Abby Wambach, retired professional soccer player
The former professional women's soccer star spoke at Barnard College's commencement May 18, describing rules she's used to lead her team. Be energized by failure, support people from the sidelines and champion the power of the team, she said. But even people who play on a team, Wambach said, need to know when to “demand the ball,” stepping up when the time calls for leaders to take over.

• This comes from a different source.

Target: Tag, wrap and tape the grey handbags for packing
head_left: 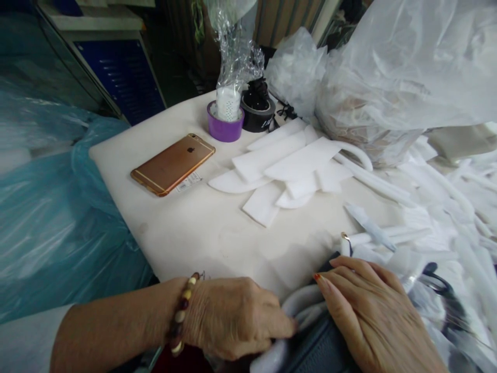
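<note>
Near the far edge of the table we see a purple tape roll [225, 128] with clear plastic wrapping standing out of it, and just beside it a black tape roll [256, 118]. Nearer lies a gold phone [173, 165], back side up, which partly covers a printed label [189, 181]. Flat white foam pieces [287, 160] overlap one another in the middle. A big translucent bag [411, 67] occupies the far right, and white strips [462, 202] are heaped below it — they crowd the space beside the right hand.

At the near edge is the dark item [316, 349], with white padding [305, 306] showing along it. The left hand [240, 318], wearing a beaded bracelet [181, 316], has its fingers bent against this padding; they are blurred, so we cannot tell whether they grip it. The right hand [373, 311] lies across the dark item, thumb stretched out; whether it grasps or only presses, we cannot tell.

The table [186, 238] is pale, with rounded corners. On our left hangs blue-green plastic sheeting [58, 207], and behind stands a cabinet with a blue slotted panel [120, 75].
</note>
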A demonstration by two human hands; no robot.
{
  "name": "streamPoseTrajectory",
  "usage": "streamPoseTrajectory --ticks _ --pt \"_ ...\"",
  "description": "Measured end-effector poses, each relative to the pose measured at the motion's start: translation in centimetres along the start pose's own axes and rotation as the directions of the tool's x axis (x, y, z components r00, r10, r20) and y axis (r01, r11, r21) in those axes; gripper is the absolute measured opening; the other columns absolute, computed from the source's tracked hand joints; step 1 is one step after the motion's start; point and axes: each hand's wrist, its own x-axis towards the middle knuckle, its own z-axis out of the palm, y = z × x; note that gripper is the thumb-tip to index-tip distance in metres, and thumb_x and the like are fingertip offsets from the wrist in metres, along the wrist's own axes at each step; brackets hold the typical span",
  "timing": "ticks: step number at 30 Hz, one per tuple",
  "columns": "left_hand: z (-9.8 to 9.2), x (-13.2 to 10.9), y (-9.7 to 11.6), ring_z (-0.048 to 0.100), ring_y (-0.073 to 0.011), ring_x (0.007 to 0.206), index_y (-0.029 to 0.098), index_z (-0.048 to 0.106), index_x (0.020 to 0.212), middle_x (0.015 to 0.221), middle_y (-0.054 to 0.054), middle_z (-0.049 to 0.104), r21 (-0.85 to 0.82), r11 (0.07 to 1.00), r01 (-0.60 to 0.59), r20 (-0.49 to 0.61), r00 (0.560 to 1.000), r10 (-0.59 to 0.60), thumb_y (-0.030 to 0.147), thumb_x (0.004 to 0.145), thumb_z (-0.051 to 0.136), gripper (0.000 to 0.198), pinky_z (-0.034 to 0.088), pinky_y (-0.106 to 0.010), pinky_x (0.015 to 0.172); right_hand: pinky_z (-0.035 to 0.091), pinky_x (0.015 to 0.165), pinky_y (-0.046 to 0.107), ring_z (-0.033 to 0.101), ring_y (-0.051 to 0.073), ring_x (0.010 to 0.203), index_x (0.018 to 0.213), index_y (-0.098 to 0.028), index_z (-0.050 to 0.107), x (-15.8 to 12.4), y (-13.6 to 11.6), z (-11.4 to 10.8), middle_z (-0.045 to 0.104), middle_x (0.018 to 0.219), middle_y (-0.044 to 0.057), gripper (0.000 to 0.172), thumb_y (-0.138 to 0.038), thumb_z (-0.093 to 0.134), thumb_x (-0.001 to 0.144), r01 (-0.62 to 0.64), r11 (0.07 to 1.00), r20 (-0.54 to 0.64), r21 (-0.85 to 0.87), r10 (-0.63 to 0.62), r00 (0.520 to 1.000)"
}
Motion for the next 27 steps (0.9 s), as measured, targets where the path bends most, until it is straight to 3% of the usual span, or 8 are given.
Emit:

Wambach recalled the story of playing with Michelle Akers, a women's soccer star from the 1990s, when she was just 18, and the team found itself down three goals. After a game of coaching and leading her younger teammates, Wambach said, Akers demanded that she get the ball.
As she put it: “At this moment in history, leadership is calling us to say: 'Give me the effing ball. Give me the effing job. Give me the same pay the guy next to me gets. Give me the promotion. Give me the microphone. Give me the Oval Office.' "
There are times, Wambach was saying, that leaders — particularly female leaders, who are often coached to stay in line and be grateful for the opportunities they receive — should take charge rather than playing a supporting role.
Anne-Marie Slaughter, CEO, New America
The former State Department director of policy planning and author of the widely read piece in the Atlantic about women's careers may lead a Washington think tank. But in her commencement address at Washington University in St. Louis on Friday, she called on graduates to not move to the District, advising them to “go back to your home towns, state capitals or bustling regional cities.” It is there, she said, that they can “make positive change.”
Slaughter was blunt: “If you’re an aspiring business person or entrepreneur, go to where the real estate is cheap and the community is strong, where new tech sectors are springing up by reinventing traditional businesses from manufacturing to media,” she said. “If you’re an aspiring architect, go renovate your home town’s downtown, putting beautiful old buildings to new uses.”
Aspiring journalists, she said, should “go reweave the fabric of local civic life by creating or joining new models of producing local news.”
Siddhartha Mukherjee, Pulitzer Prize-winning author of “The Emperor of All Maladies: A Biography of Cancer”
At the University of Southern California's broader commencement ceremony, Mukherjee's beautifully written keynote speech was focused on listening. It is a task, he said, that is a “uniquely human capacity” and takes three forms — being empathetic with others, listening to the past and listening to nature, “eavesdropping on the universe, learning its natural laws, its geometries, its rhythms, its constancies, its mind.”
Though he does not deliver advice in the usual “do this, not that” format, the takeaway message was still powerful, warning that “it is impossible to ignore that we have stopped listening to each other. Or, for that matter, that we have stopped listening to natural laws,” he said.
“The word 'listen' can be rearranged into 'silent,' " he noted, saying “silence is the absolute prerequisite of listening,” warning that “the premium placed on self-curation, on individuality, on identity — Who are you? What are you? — has created a perpetual echo chamber of self-actualization from which there is seemingly no escape.”